May 31, 2009

'eco' companies causing pollution... it's the water of death. It kills the crops we put it on

The great carbon credit con: Why are we paying the Third World to poison its environment?

In the fields around this giant chemicals factory in Gujarat, the barren soil smells of paint stripper and the water from the well makes you gag. So why has it been given tens of millions of pounds of taxpayer-funded UN 'green reward points', which are traded hungrily on the financial markets at huge profit? The Great Carbon Credits Merry-Go Round graphic
...Radha, a tough, sinewy widow and the only female farmer here, says that the well, which draws from deep groundwater, used to adequately supply the village and surrounding farms.
 
'We have plenty of water – but water is the problem,' she says.
 
As the bucket returns to the top, we can make out a white, almost oily-looking film on the surface of the liquid, which has formed little snowflake shapes.
 
She scoops up some water and asks us to smell it. It has an odour so acrid it catches in the back of our throats, making us cough.
 
'We can't irrigate our crops with it,' she says. 'It's the water of death. It kills most crops we put it on.'
 

THE GREAT CARBON CREDITS MERRY-GO-ROUND


In theory the carbon-credit trading scheme is a thoroughly modern and intelligent approach to reducing world pollution. The graphic above explains the system – in a nutshell, rich First World companies are financially encouraged to help poorer Third World companies clean up their manufacturing processes. They do this by accepting 'carbon caps', or limits, which if exceeded can be replenished by purchasing carbon credits – via specialist traders – from manufacturers in the developing world.

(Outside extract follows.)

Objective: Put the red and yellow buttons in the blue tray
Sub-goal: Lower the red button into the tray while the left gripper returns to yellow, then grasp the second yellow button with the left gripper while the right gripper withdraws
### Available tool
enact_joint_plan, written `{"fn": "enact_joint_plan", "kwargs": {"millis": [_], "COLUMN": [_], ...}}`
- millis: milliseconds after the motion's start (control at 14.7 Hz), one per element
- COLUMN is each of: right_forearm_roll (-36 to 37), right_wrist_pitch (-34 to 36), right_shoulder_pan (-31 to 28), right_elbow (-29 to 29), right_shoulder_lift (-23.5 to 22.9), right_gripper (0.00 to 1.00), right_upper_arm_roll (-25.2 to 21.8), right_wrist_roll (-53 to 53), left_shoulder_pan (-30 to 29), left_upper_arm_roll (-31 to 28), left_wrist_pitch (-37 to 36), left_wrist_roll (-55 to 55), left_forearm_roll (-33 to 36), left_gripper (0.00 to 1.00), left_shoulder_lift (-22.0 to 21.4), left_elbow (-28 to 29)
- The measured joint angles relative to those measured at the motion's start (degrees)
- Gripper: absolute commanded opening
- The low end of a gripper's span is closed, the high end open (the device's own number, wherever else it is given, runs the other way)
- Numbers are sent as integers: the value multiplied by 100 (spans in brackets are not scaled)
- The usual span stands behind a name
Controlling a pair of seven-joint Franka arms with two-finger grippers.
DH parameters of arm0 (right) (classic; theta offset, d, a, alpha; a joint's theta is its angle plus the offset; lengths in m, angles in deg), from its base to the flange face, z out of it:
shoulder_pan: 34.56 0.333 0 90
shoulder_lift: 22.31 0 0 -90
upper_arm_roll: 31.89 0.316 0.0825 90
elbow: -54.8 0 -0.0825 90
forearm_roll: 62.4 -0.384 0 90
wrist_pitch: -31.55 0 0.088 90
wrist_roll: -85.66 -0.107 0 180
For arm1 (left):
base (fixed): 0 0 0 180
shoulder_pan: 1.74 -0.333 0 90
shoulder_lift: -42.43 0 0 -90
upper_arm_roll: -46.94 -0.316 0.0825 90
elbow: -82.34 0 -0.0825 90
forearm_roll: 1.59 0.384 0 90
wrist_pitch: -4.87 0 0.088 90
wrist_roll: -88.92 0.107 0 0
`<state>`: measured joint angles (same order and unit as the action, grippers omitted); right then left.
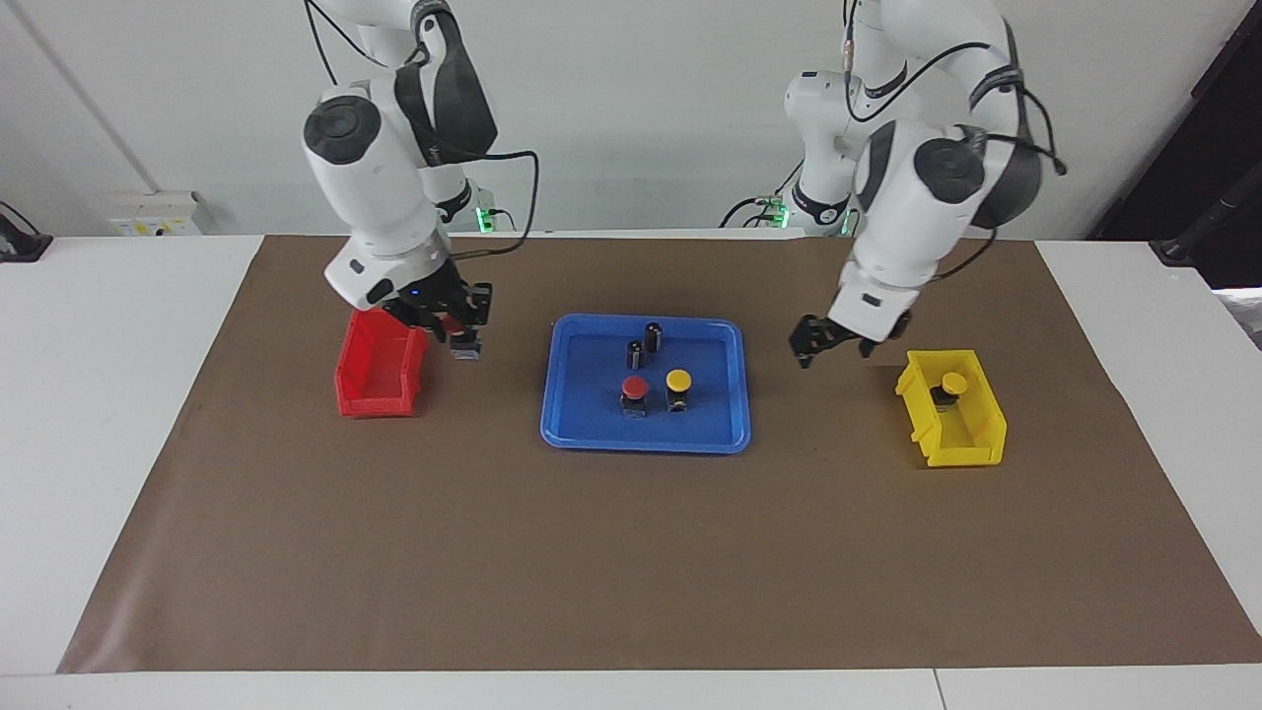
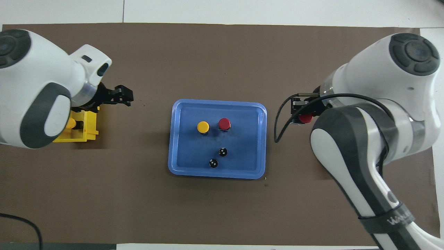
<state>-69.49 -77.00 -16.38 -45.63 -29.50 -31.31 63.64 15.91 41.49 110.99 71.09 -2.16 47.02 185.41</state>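
Note:
The blue tray (image 1: 646, 439) (image 2: 216, 175) lies mid-mat. In it stand one red button (image 1: 634, 392) (image 2: 224, 123) and one yellow button (image 1: 678, 385) (image 2: 203, 127), side by side. A second yellow button (image 1: 953, 385) (image 2: 71, 122) sits inside the yellow bin (image 1: 971, 449) (image 2: 88, 126). My left gripper (image 1: 836, 347) (image 2: 126, 97) hangs open and empty just above the mat, between that bin and the tray. My right gripper (image 1: 458, 330) (image 2: 303, 113) is shut on another red button (image 1: 452, 325) (image 2: 305, 119), held above the mat beside the red bin (image 1: 380, 380).
Two dark capless cylinders (image 1: 653, 335) (image 2: 223, 151) stand in the tray's half nearer the robots. The red bin sits toward the right arm's end of the brown mat and is hidden under the right arm in the overhead view. The yellow bin sits toward the left arm's end.

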Motion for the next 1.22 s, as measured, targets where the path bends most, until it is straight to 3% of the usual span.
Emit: {"fn": "enact_joint_plan", "kwargs": {"millis": [136,408,1020,1224], "right_forearm_roll": [-11,32,277,278], "right_wrist_pitch": [-387,-825,-1401,-1651], "right_shoulder_pan": [375,765,943,946], "right_elbow": [224,276,-383,-543], "right_shoulder_lift": [-435,-1129,-1272,-1270], "right_gripper": [20,23,31,82], "right_upper_arm_roll": [3,-7,-14,-19], "right_wrist_roll": [-506,-761,-806,-814], "left_shoulder_pan": [-385,-975,-1438,-1497], "left_upper_arm_roll": [2,8,16,20], "left_wrist_pitch": [0,263,1611,1913], "left_wrist_roll": [426,1378,2134,2185], "left_forearm_roll": [59,78,81,81], "left_gripper": [86,75,69,69], "left_shoulder_lift": [15,31,39,40], "left_elbow": [26,328,1423,1687]}}
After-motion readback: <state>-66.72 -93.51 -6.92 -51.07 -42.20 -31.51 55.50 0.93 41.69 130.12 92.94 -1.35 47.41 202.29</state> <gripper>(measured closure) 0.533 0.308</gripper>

In practice, however, there are loopholes that seriously threaten the schemes' credibility. The most significant are these: they take into account only greenhouse gases, money made through trading credits can be used to expand a business so increasing pollution and, perhaps most questionably, auditors of the scheme are paid for by the companies.


CARBON CREDITS OR TOXIC DEBTS?

Carbon credits have become such a profitable commodity that market speculators – hedge funds, banks and pension funds – have enthusiastically bought into them. Traders buy and sell credits issued by both the UN and EU schemes. For trading purposes, one allowance or Certified Emission Reduction
(CER) is equivalent to one ton of CO2 emissions.

These credits can be sold privately or on the international market. Louis Redshaw, head of environmental markets at Barclays Capital predicts that 'carbon will be the world's biggest commodity market – and it could become the world's biggest market overall.'

But that was before the recession. A global fall-off in manufacturing means that companies are producing far less carbon. In recent months, companies in this position have dumped their credits on the market. This has not only provided heavily polluting firms with funds to plug gaps in their balance sheets but has also pushed down prices. Carbon has now dropped to such a level it's cheaper to burn polluting fossil fuels and buy up credits than find ways of reducing emissions.